Photograph by Felipe Buitrago
BURGER ROYALE: LB's Riviera burger is a juicy, high-end version of a classic.

Meat of The Matter

With upscale comfort food, Roland Passot turns Tanglewood into LB Steak

By Stett Holbrook


SANTANA ROW'S Tanglewood restaurant has morphed into LB Steak. Both past and present establishments are the work of Roland Passot, the French-born chef behind the Bay Area's three successful Left Bank restaurants (LB—Left Bank. Get it?). I'm not sure why Tanglewood folded, but somehow, the restaurant's take on seasonal American fare made from local ingredients didn't resonate. I liked the place, and I liked it better than its replacement. I'm a sucker for shoutouts to local farms and seasonally hinged menus, because I think they encourage us to think about the source and rationale for the food on the plate.

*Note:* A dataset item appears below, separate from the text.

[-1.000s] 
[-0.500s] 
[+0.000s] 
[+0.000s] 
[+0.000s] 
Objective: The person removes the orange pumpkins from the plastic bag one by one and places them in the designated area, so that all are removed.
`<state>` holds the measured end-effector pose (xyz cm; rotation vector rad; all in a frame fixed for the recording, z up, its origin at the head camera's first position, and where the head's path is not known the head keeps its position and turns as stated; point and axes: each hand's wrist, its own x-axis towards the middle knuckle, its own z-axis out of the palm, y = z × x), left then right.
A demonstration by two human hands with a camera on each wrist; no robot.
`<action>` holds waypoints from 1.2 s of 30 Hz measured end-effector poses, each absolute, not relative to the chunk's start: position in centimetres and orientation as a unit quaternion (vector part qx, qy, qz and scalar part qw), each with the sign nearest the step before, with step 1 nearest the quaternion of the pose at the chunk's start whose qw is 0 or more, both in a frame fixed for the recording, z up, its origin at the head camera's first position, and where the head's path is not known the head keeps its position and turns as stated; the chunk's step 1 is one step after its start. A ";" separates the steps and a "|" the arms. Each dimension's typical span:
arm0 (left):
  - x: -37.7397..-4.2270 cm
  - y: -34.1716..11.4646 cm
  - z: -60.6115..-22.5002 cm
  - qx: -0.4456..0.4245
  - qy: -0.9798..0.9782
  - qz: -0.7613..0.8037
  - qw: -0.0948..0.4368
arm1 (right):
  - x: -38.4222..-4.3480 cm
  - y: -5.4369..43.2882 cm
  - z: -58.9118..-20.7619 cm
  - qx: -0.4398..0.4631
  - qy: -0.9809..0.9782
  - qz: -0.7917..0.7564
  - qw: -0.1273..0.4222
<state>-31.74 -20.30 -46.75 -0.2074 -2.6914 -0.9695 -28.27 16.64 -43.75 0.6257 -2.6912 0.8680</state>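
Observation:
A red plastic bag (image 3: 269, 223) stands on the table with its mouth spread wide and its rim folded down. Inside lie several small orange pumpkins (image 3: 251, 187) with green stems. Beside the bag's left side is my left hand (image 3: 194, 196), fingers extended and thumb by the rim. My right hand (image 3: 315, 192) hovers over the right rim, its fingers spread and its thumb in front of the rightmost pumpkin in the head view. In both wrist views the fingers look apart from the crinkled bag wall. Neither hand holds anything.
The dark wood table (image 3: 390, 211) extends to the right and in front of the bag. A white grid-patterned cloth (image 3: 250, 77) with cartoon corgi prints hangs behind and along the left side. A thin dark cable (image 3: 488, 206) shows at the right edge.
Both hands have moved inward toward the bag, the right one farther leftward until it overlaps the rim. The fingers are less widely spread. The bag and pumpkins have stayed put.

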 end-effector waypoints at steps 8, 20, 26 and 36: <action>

As Passot tweaked the concept for the restaurant, he stripped away those seasonal and more interesting elements, kept some of the American standards (iceberg lettuce salad, lobster roll, grilled salmon), upped the number of steaks and burgers, applied a thin veneer of Frenchiness and added a few pasta dishes to make sure all the bases were covered. The result is yet another purveyor of upscale comfort food, something Silicon Valley already has in large supply. While the new venture has its attractions, the effort to appeal to a wider audience has dulled LB Steak down. It's pretty good, but pretty forgettable, too.

A few changes to the visual landscape were made. The chef's table was moved to the sidewalk side, and the lobby is more loungelike. Chandeliers were hung. The dark-wood interior is still handsome. The outdoor patio and cozy bar tucked into one corner are just as appealing as before, while the contrast of the stainless-steel kitchen and cooks dressed in starched whites emits a bright glow at the back of the restaurant. The kitchen entrance still has those automatic sliding glass doors, minus the stripes. I imagine they burst open with a Star Trek "shushk" every time someone approaches. The doors allow the restaurant to have both an open kitchen and an open front that would otherwise be prohibited under health codes.

Starters are a mixed bag. The escargot ($15) packed into the shaft of a beef-shank bone with plenty of fatty marrow goodness and laced with Pernod-accented garlic butter is a creative take on the French bistro standard. Standing upright on the plate, it looked cool, too. The plump and wonderfully fresh seared scallops ($14.95) were expertly crisped outside and juicy inside. The dribble of chanterelle mushroom butter sauce played off the savory richness perfectly. The strangely pale, salty-savory French onion soup ($6.95) is winner, too.

The iceberg wedge salad ($8.50) is topped with thick bacon, sliced red tomatoes and a creamy dressing made from Pt. Reyes blue cheese. It's good enough but doesn't stand apart from similar versions available elsewhere. The heirloom-tomato salad ($9.50) was good, with a purée of avocado hiding underneath piquant arugula.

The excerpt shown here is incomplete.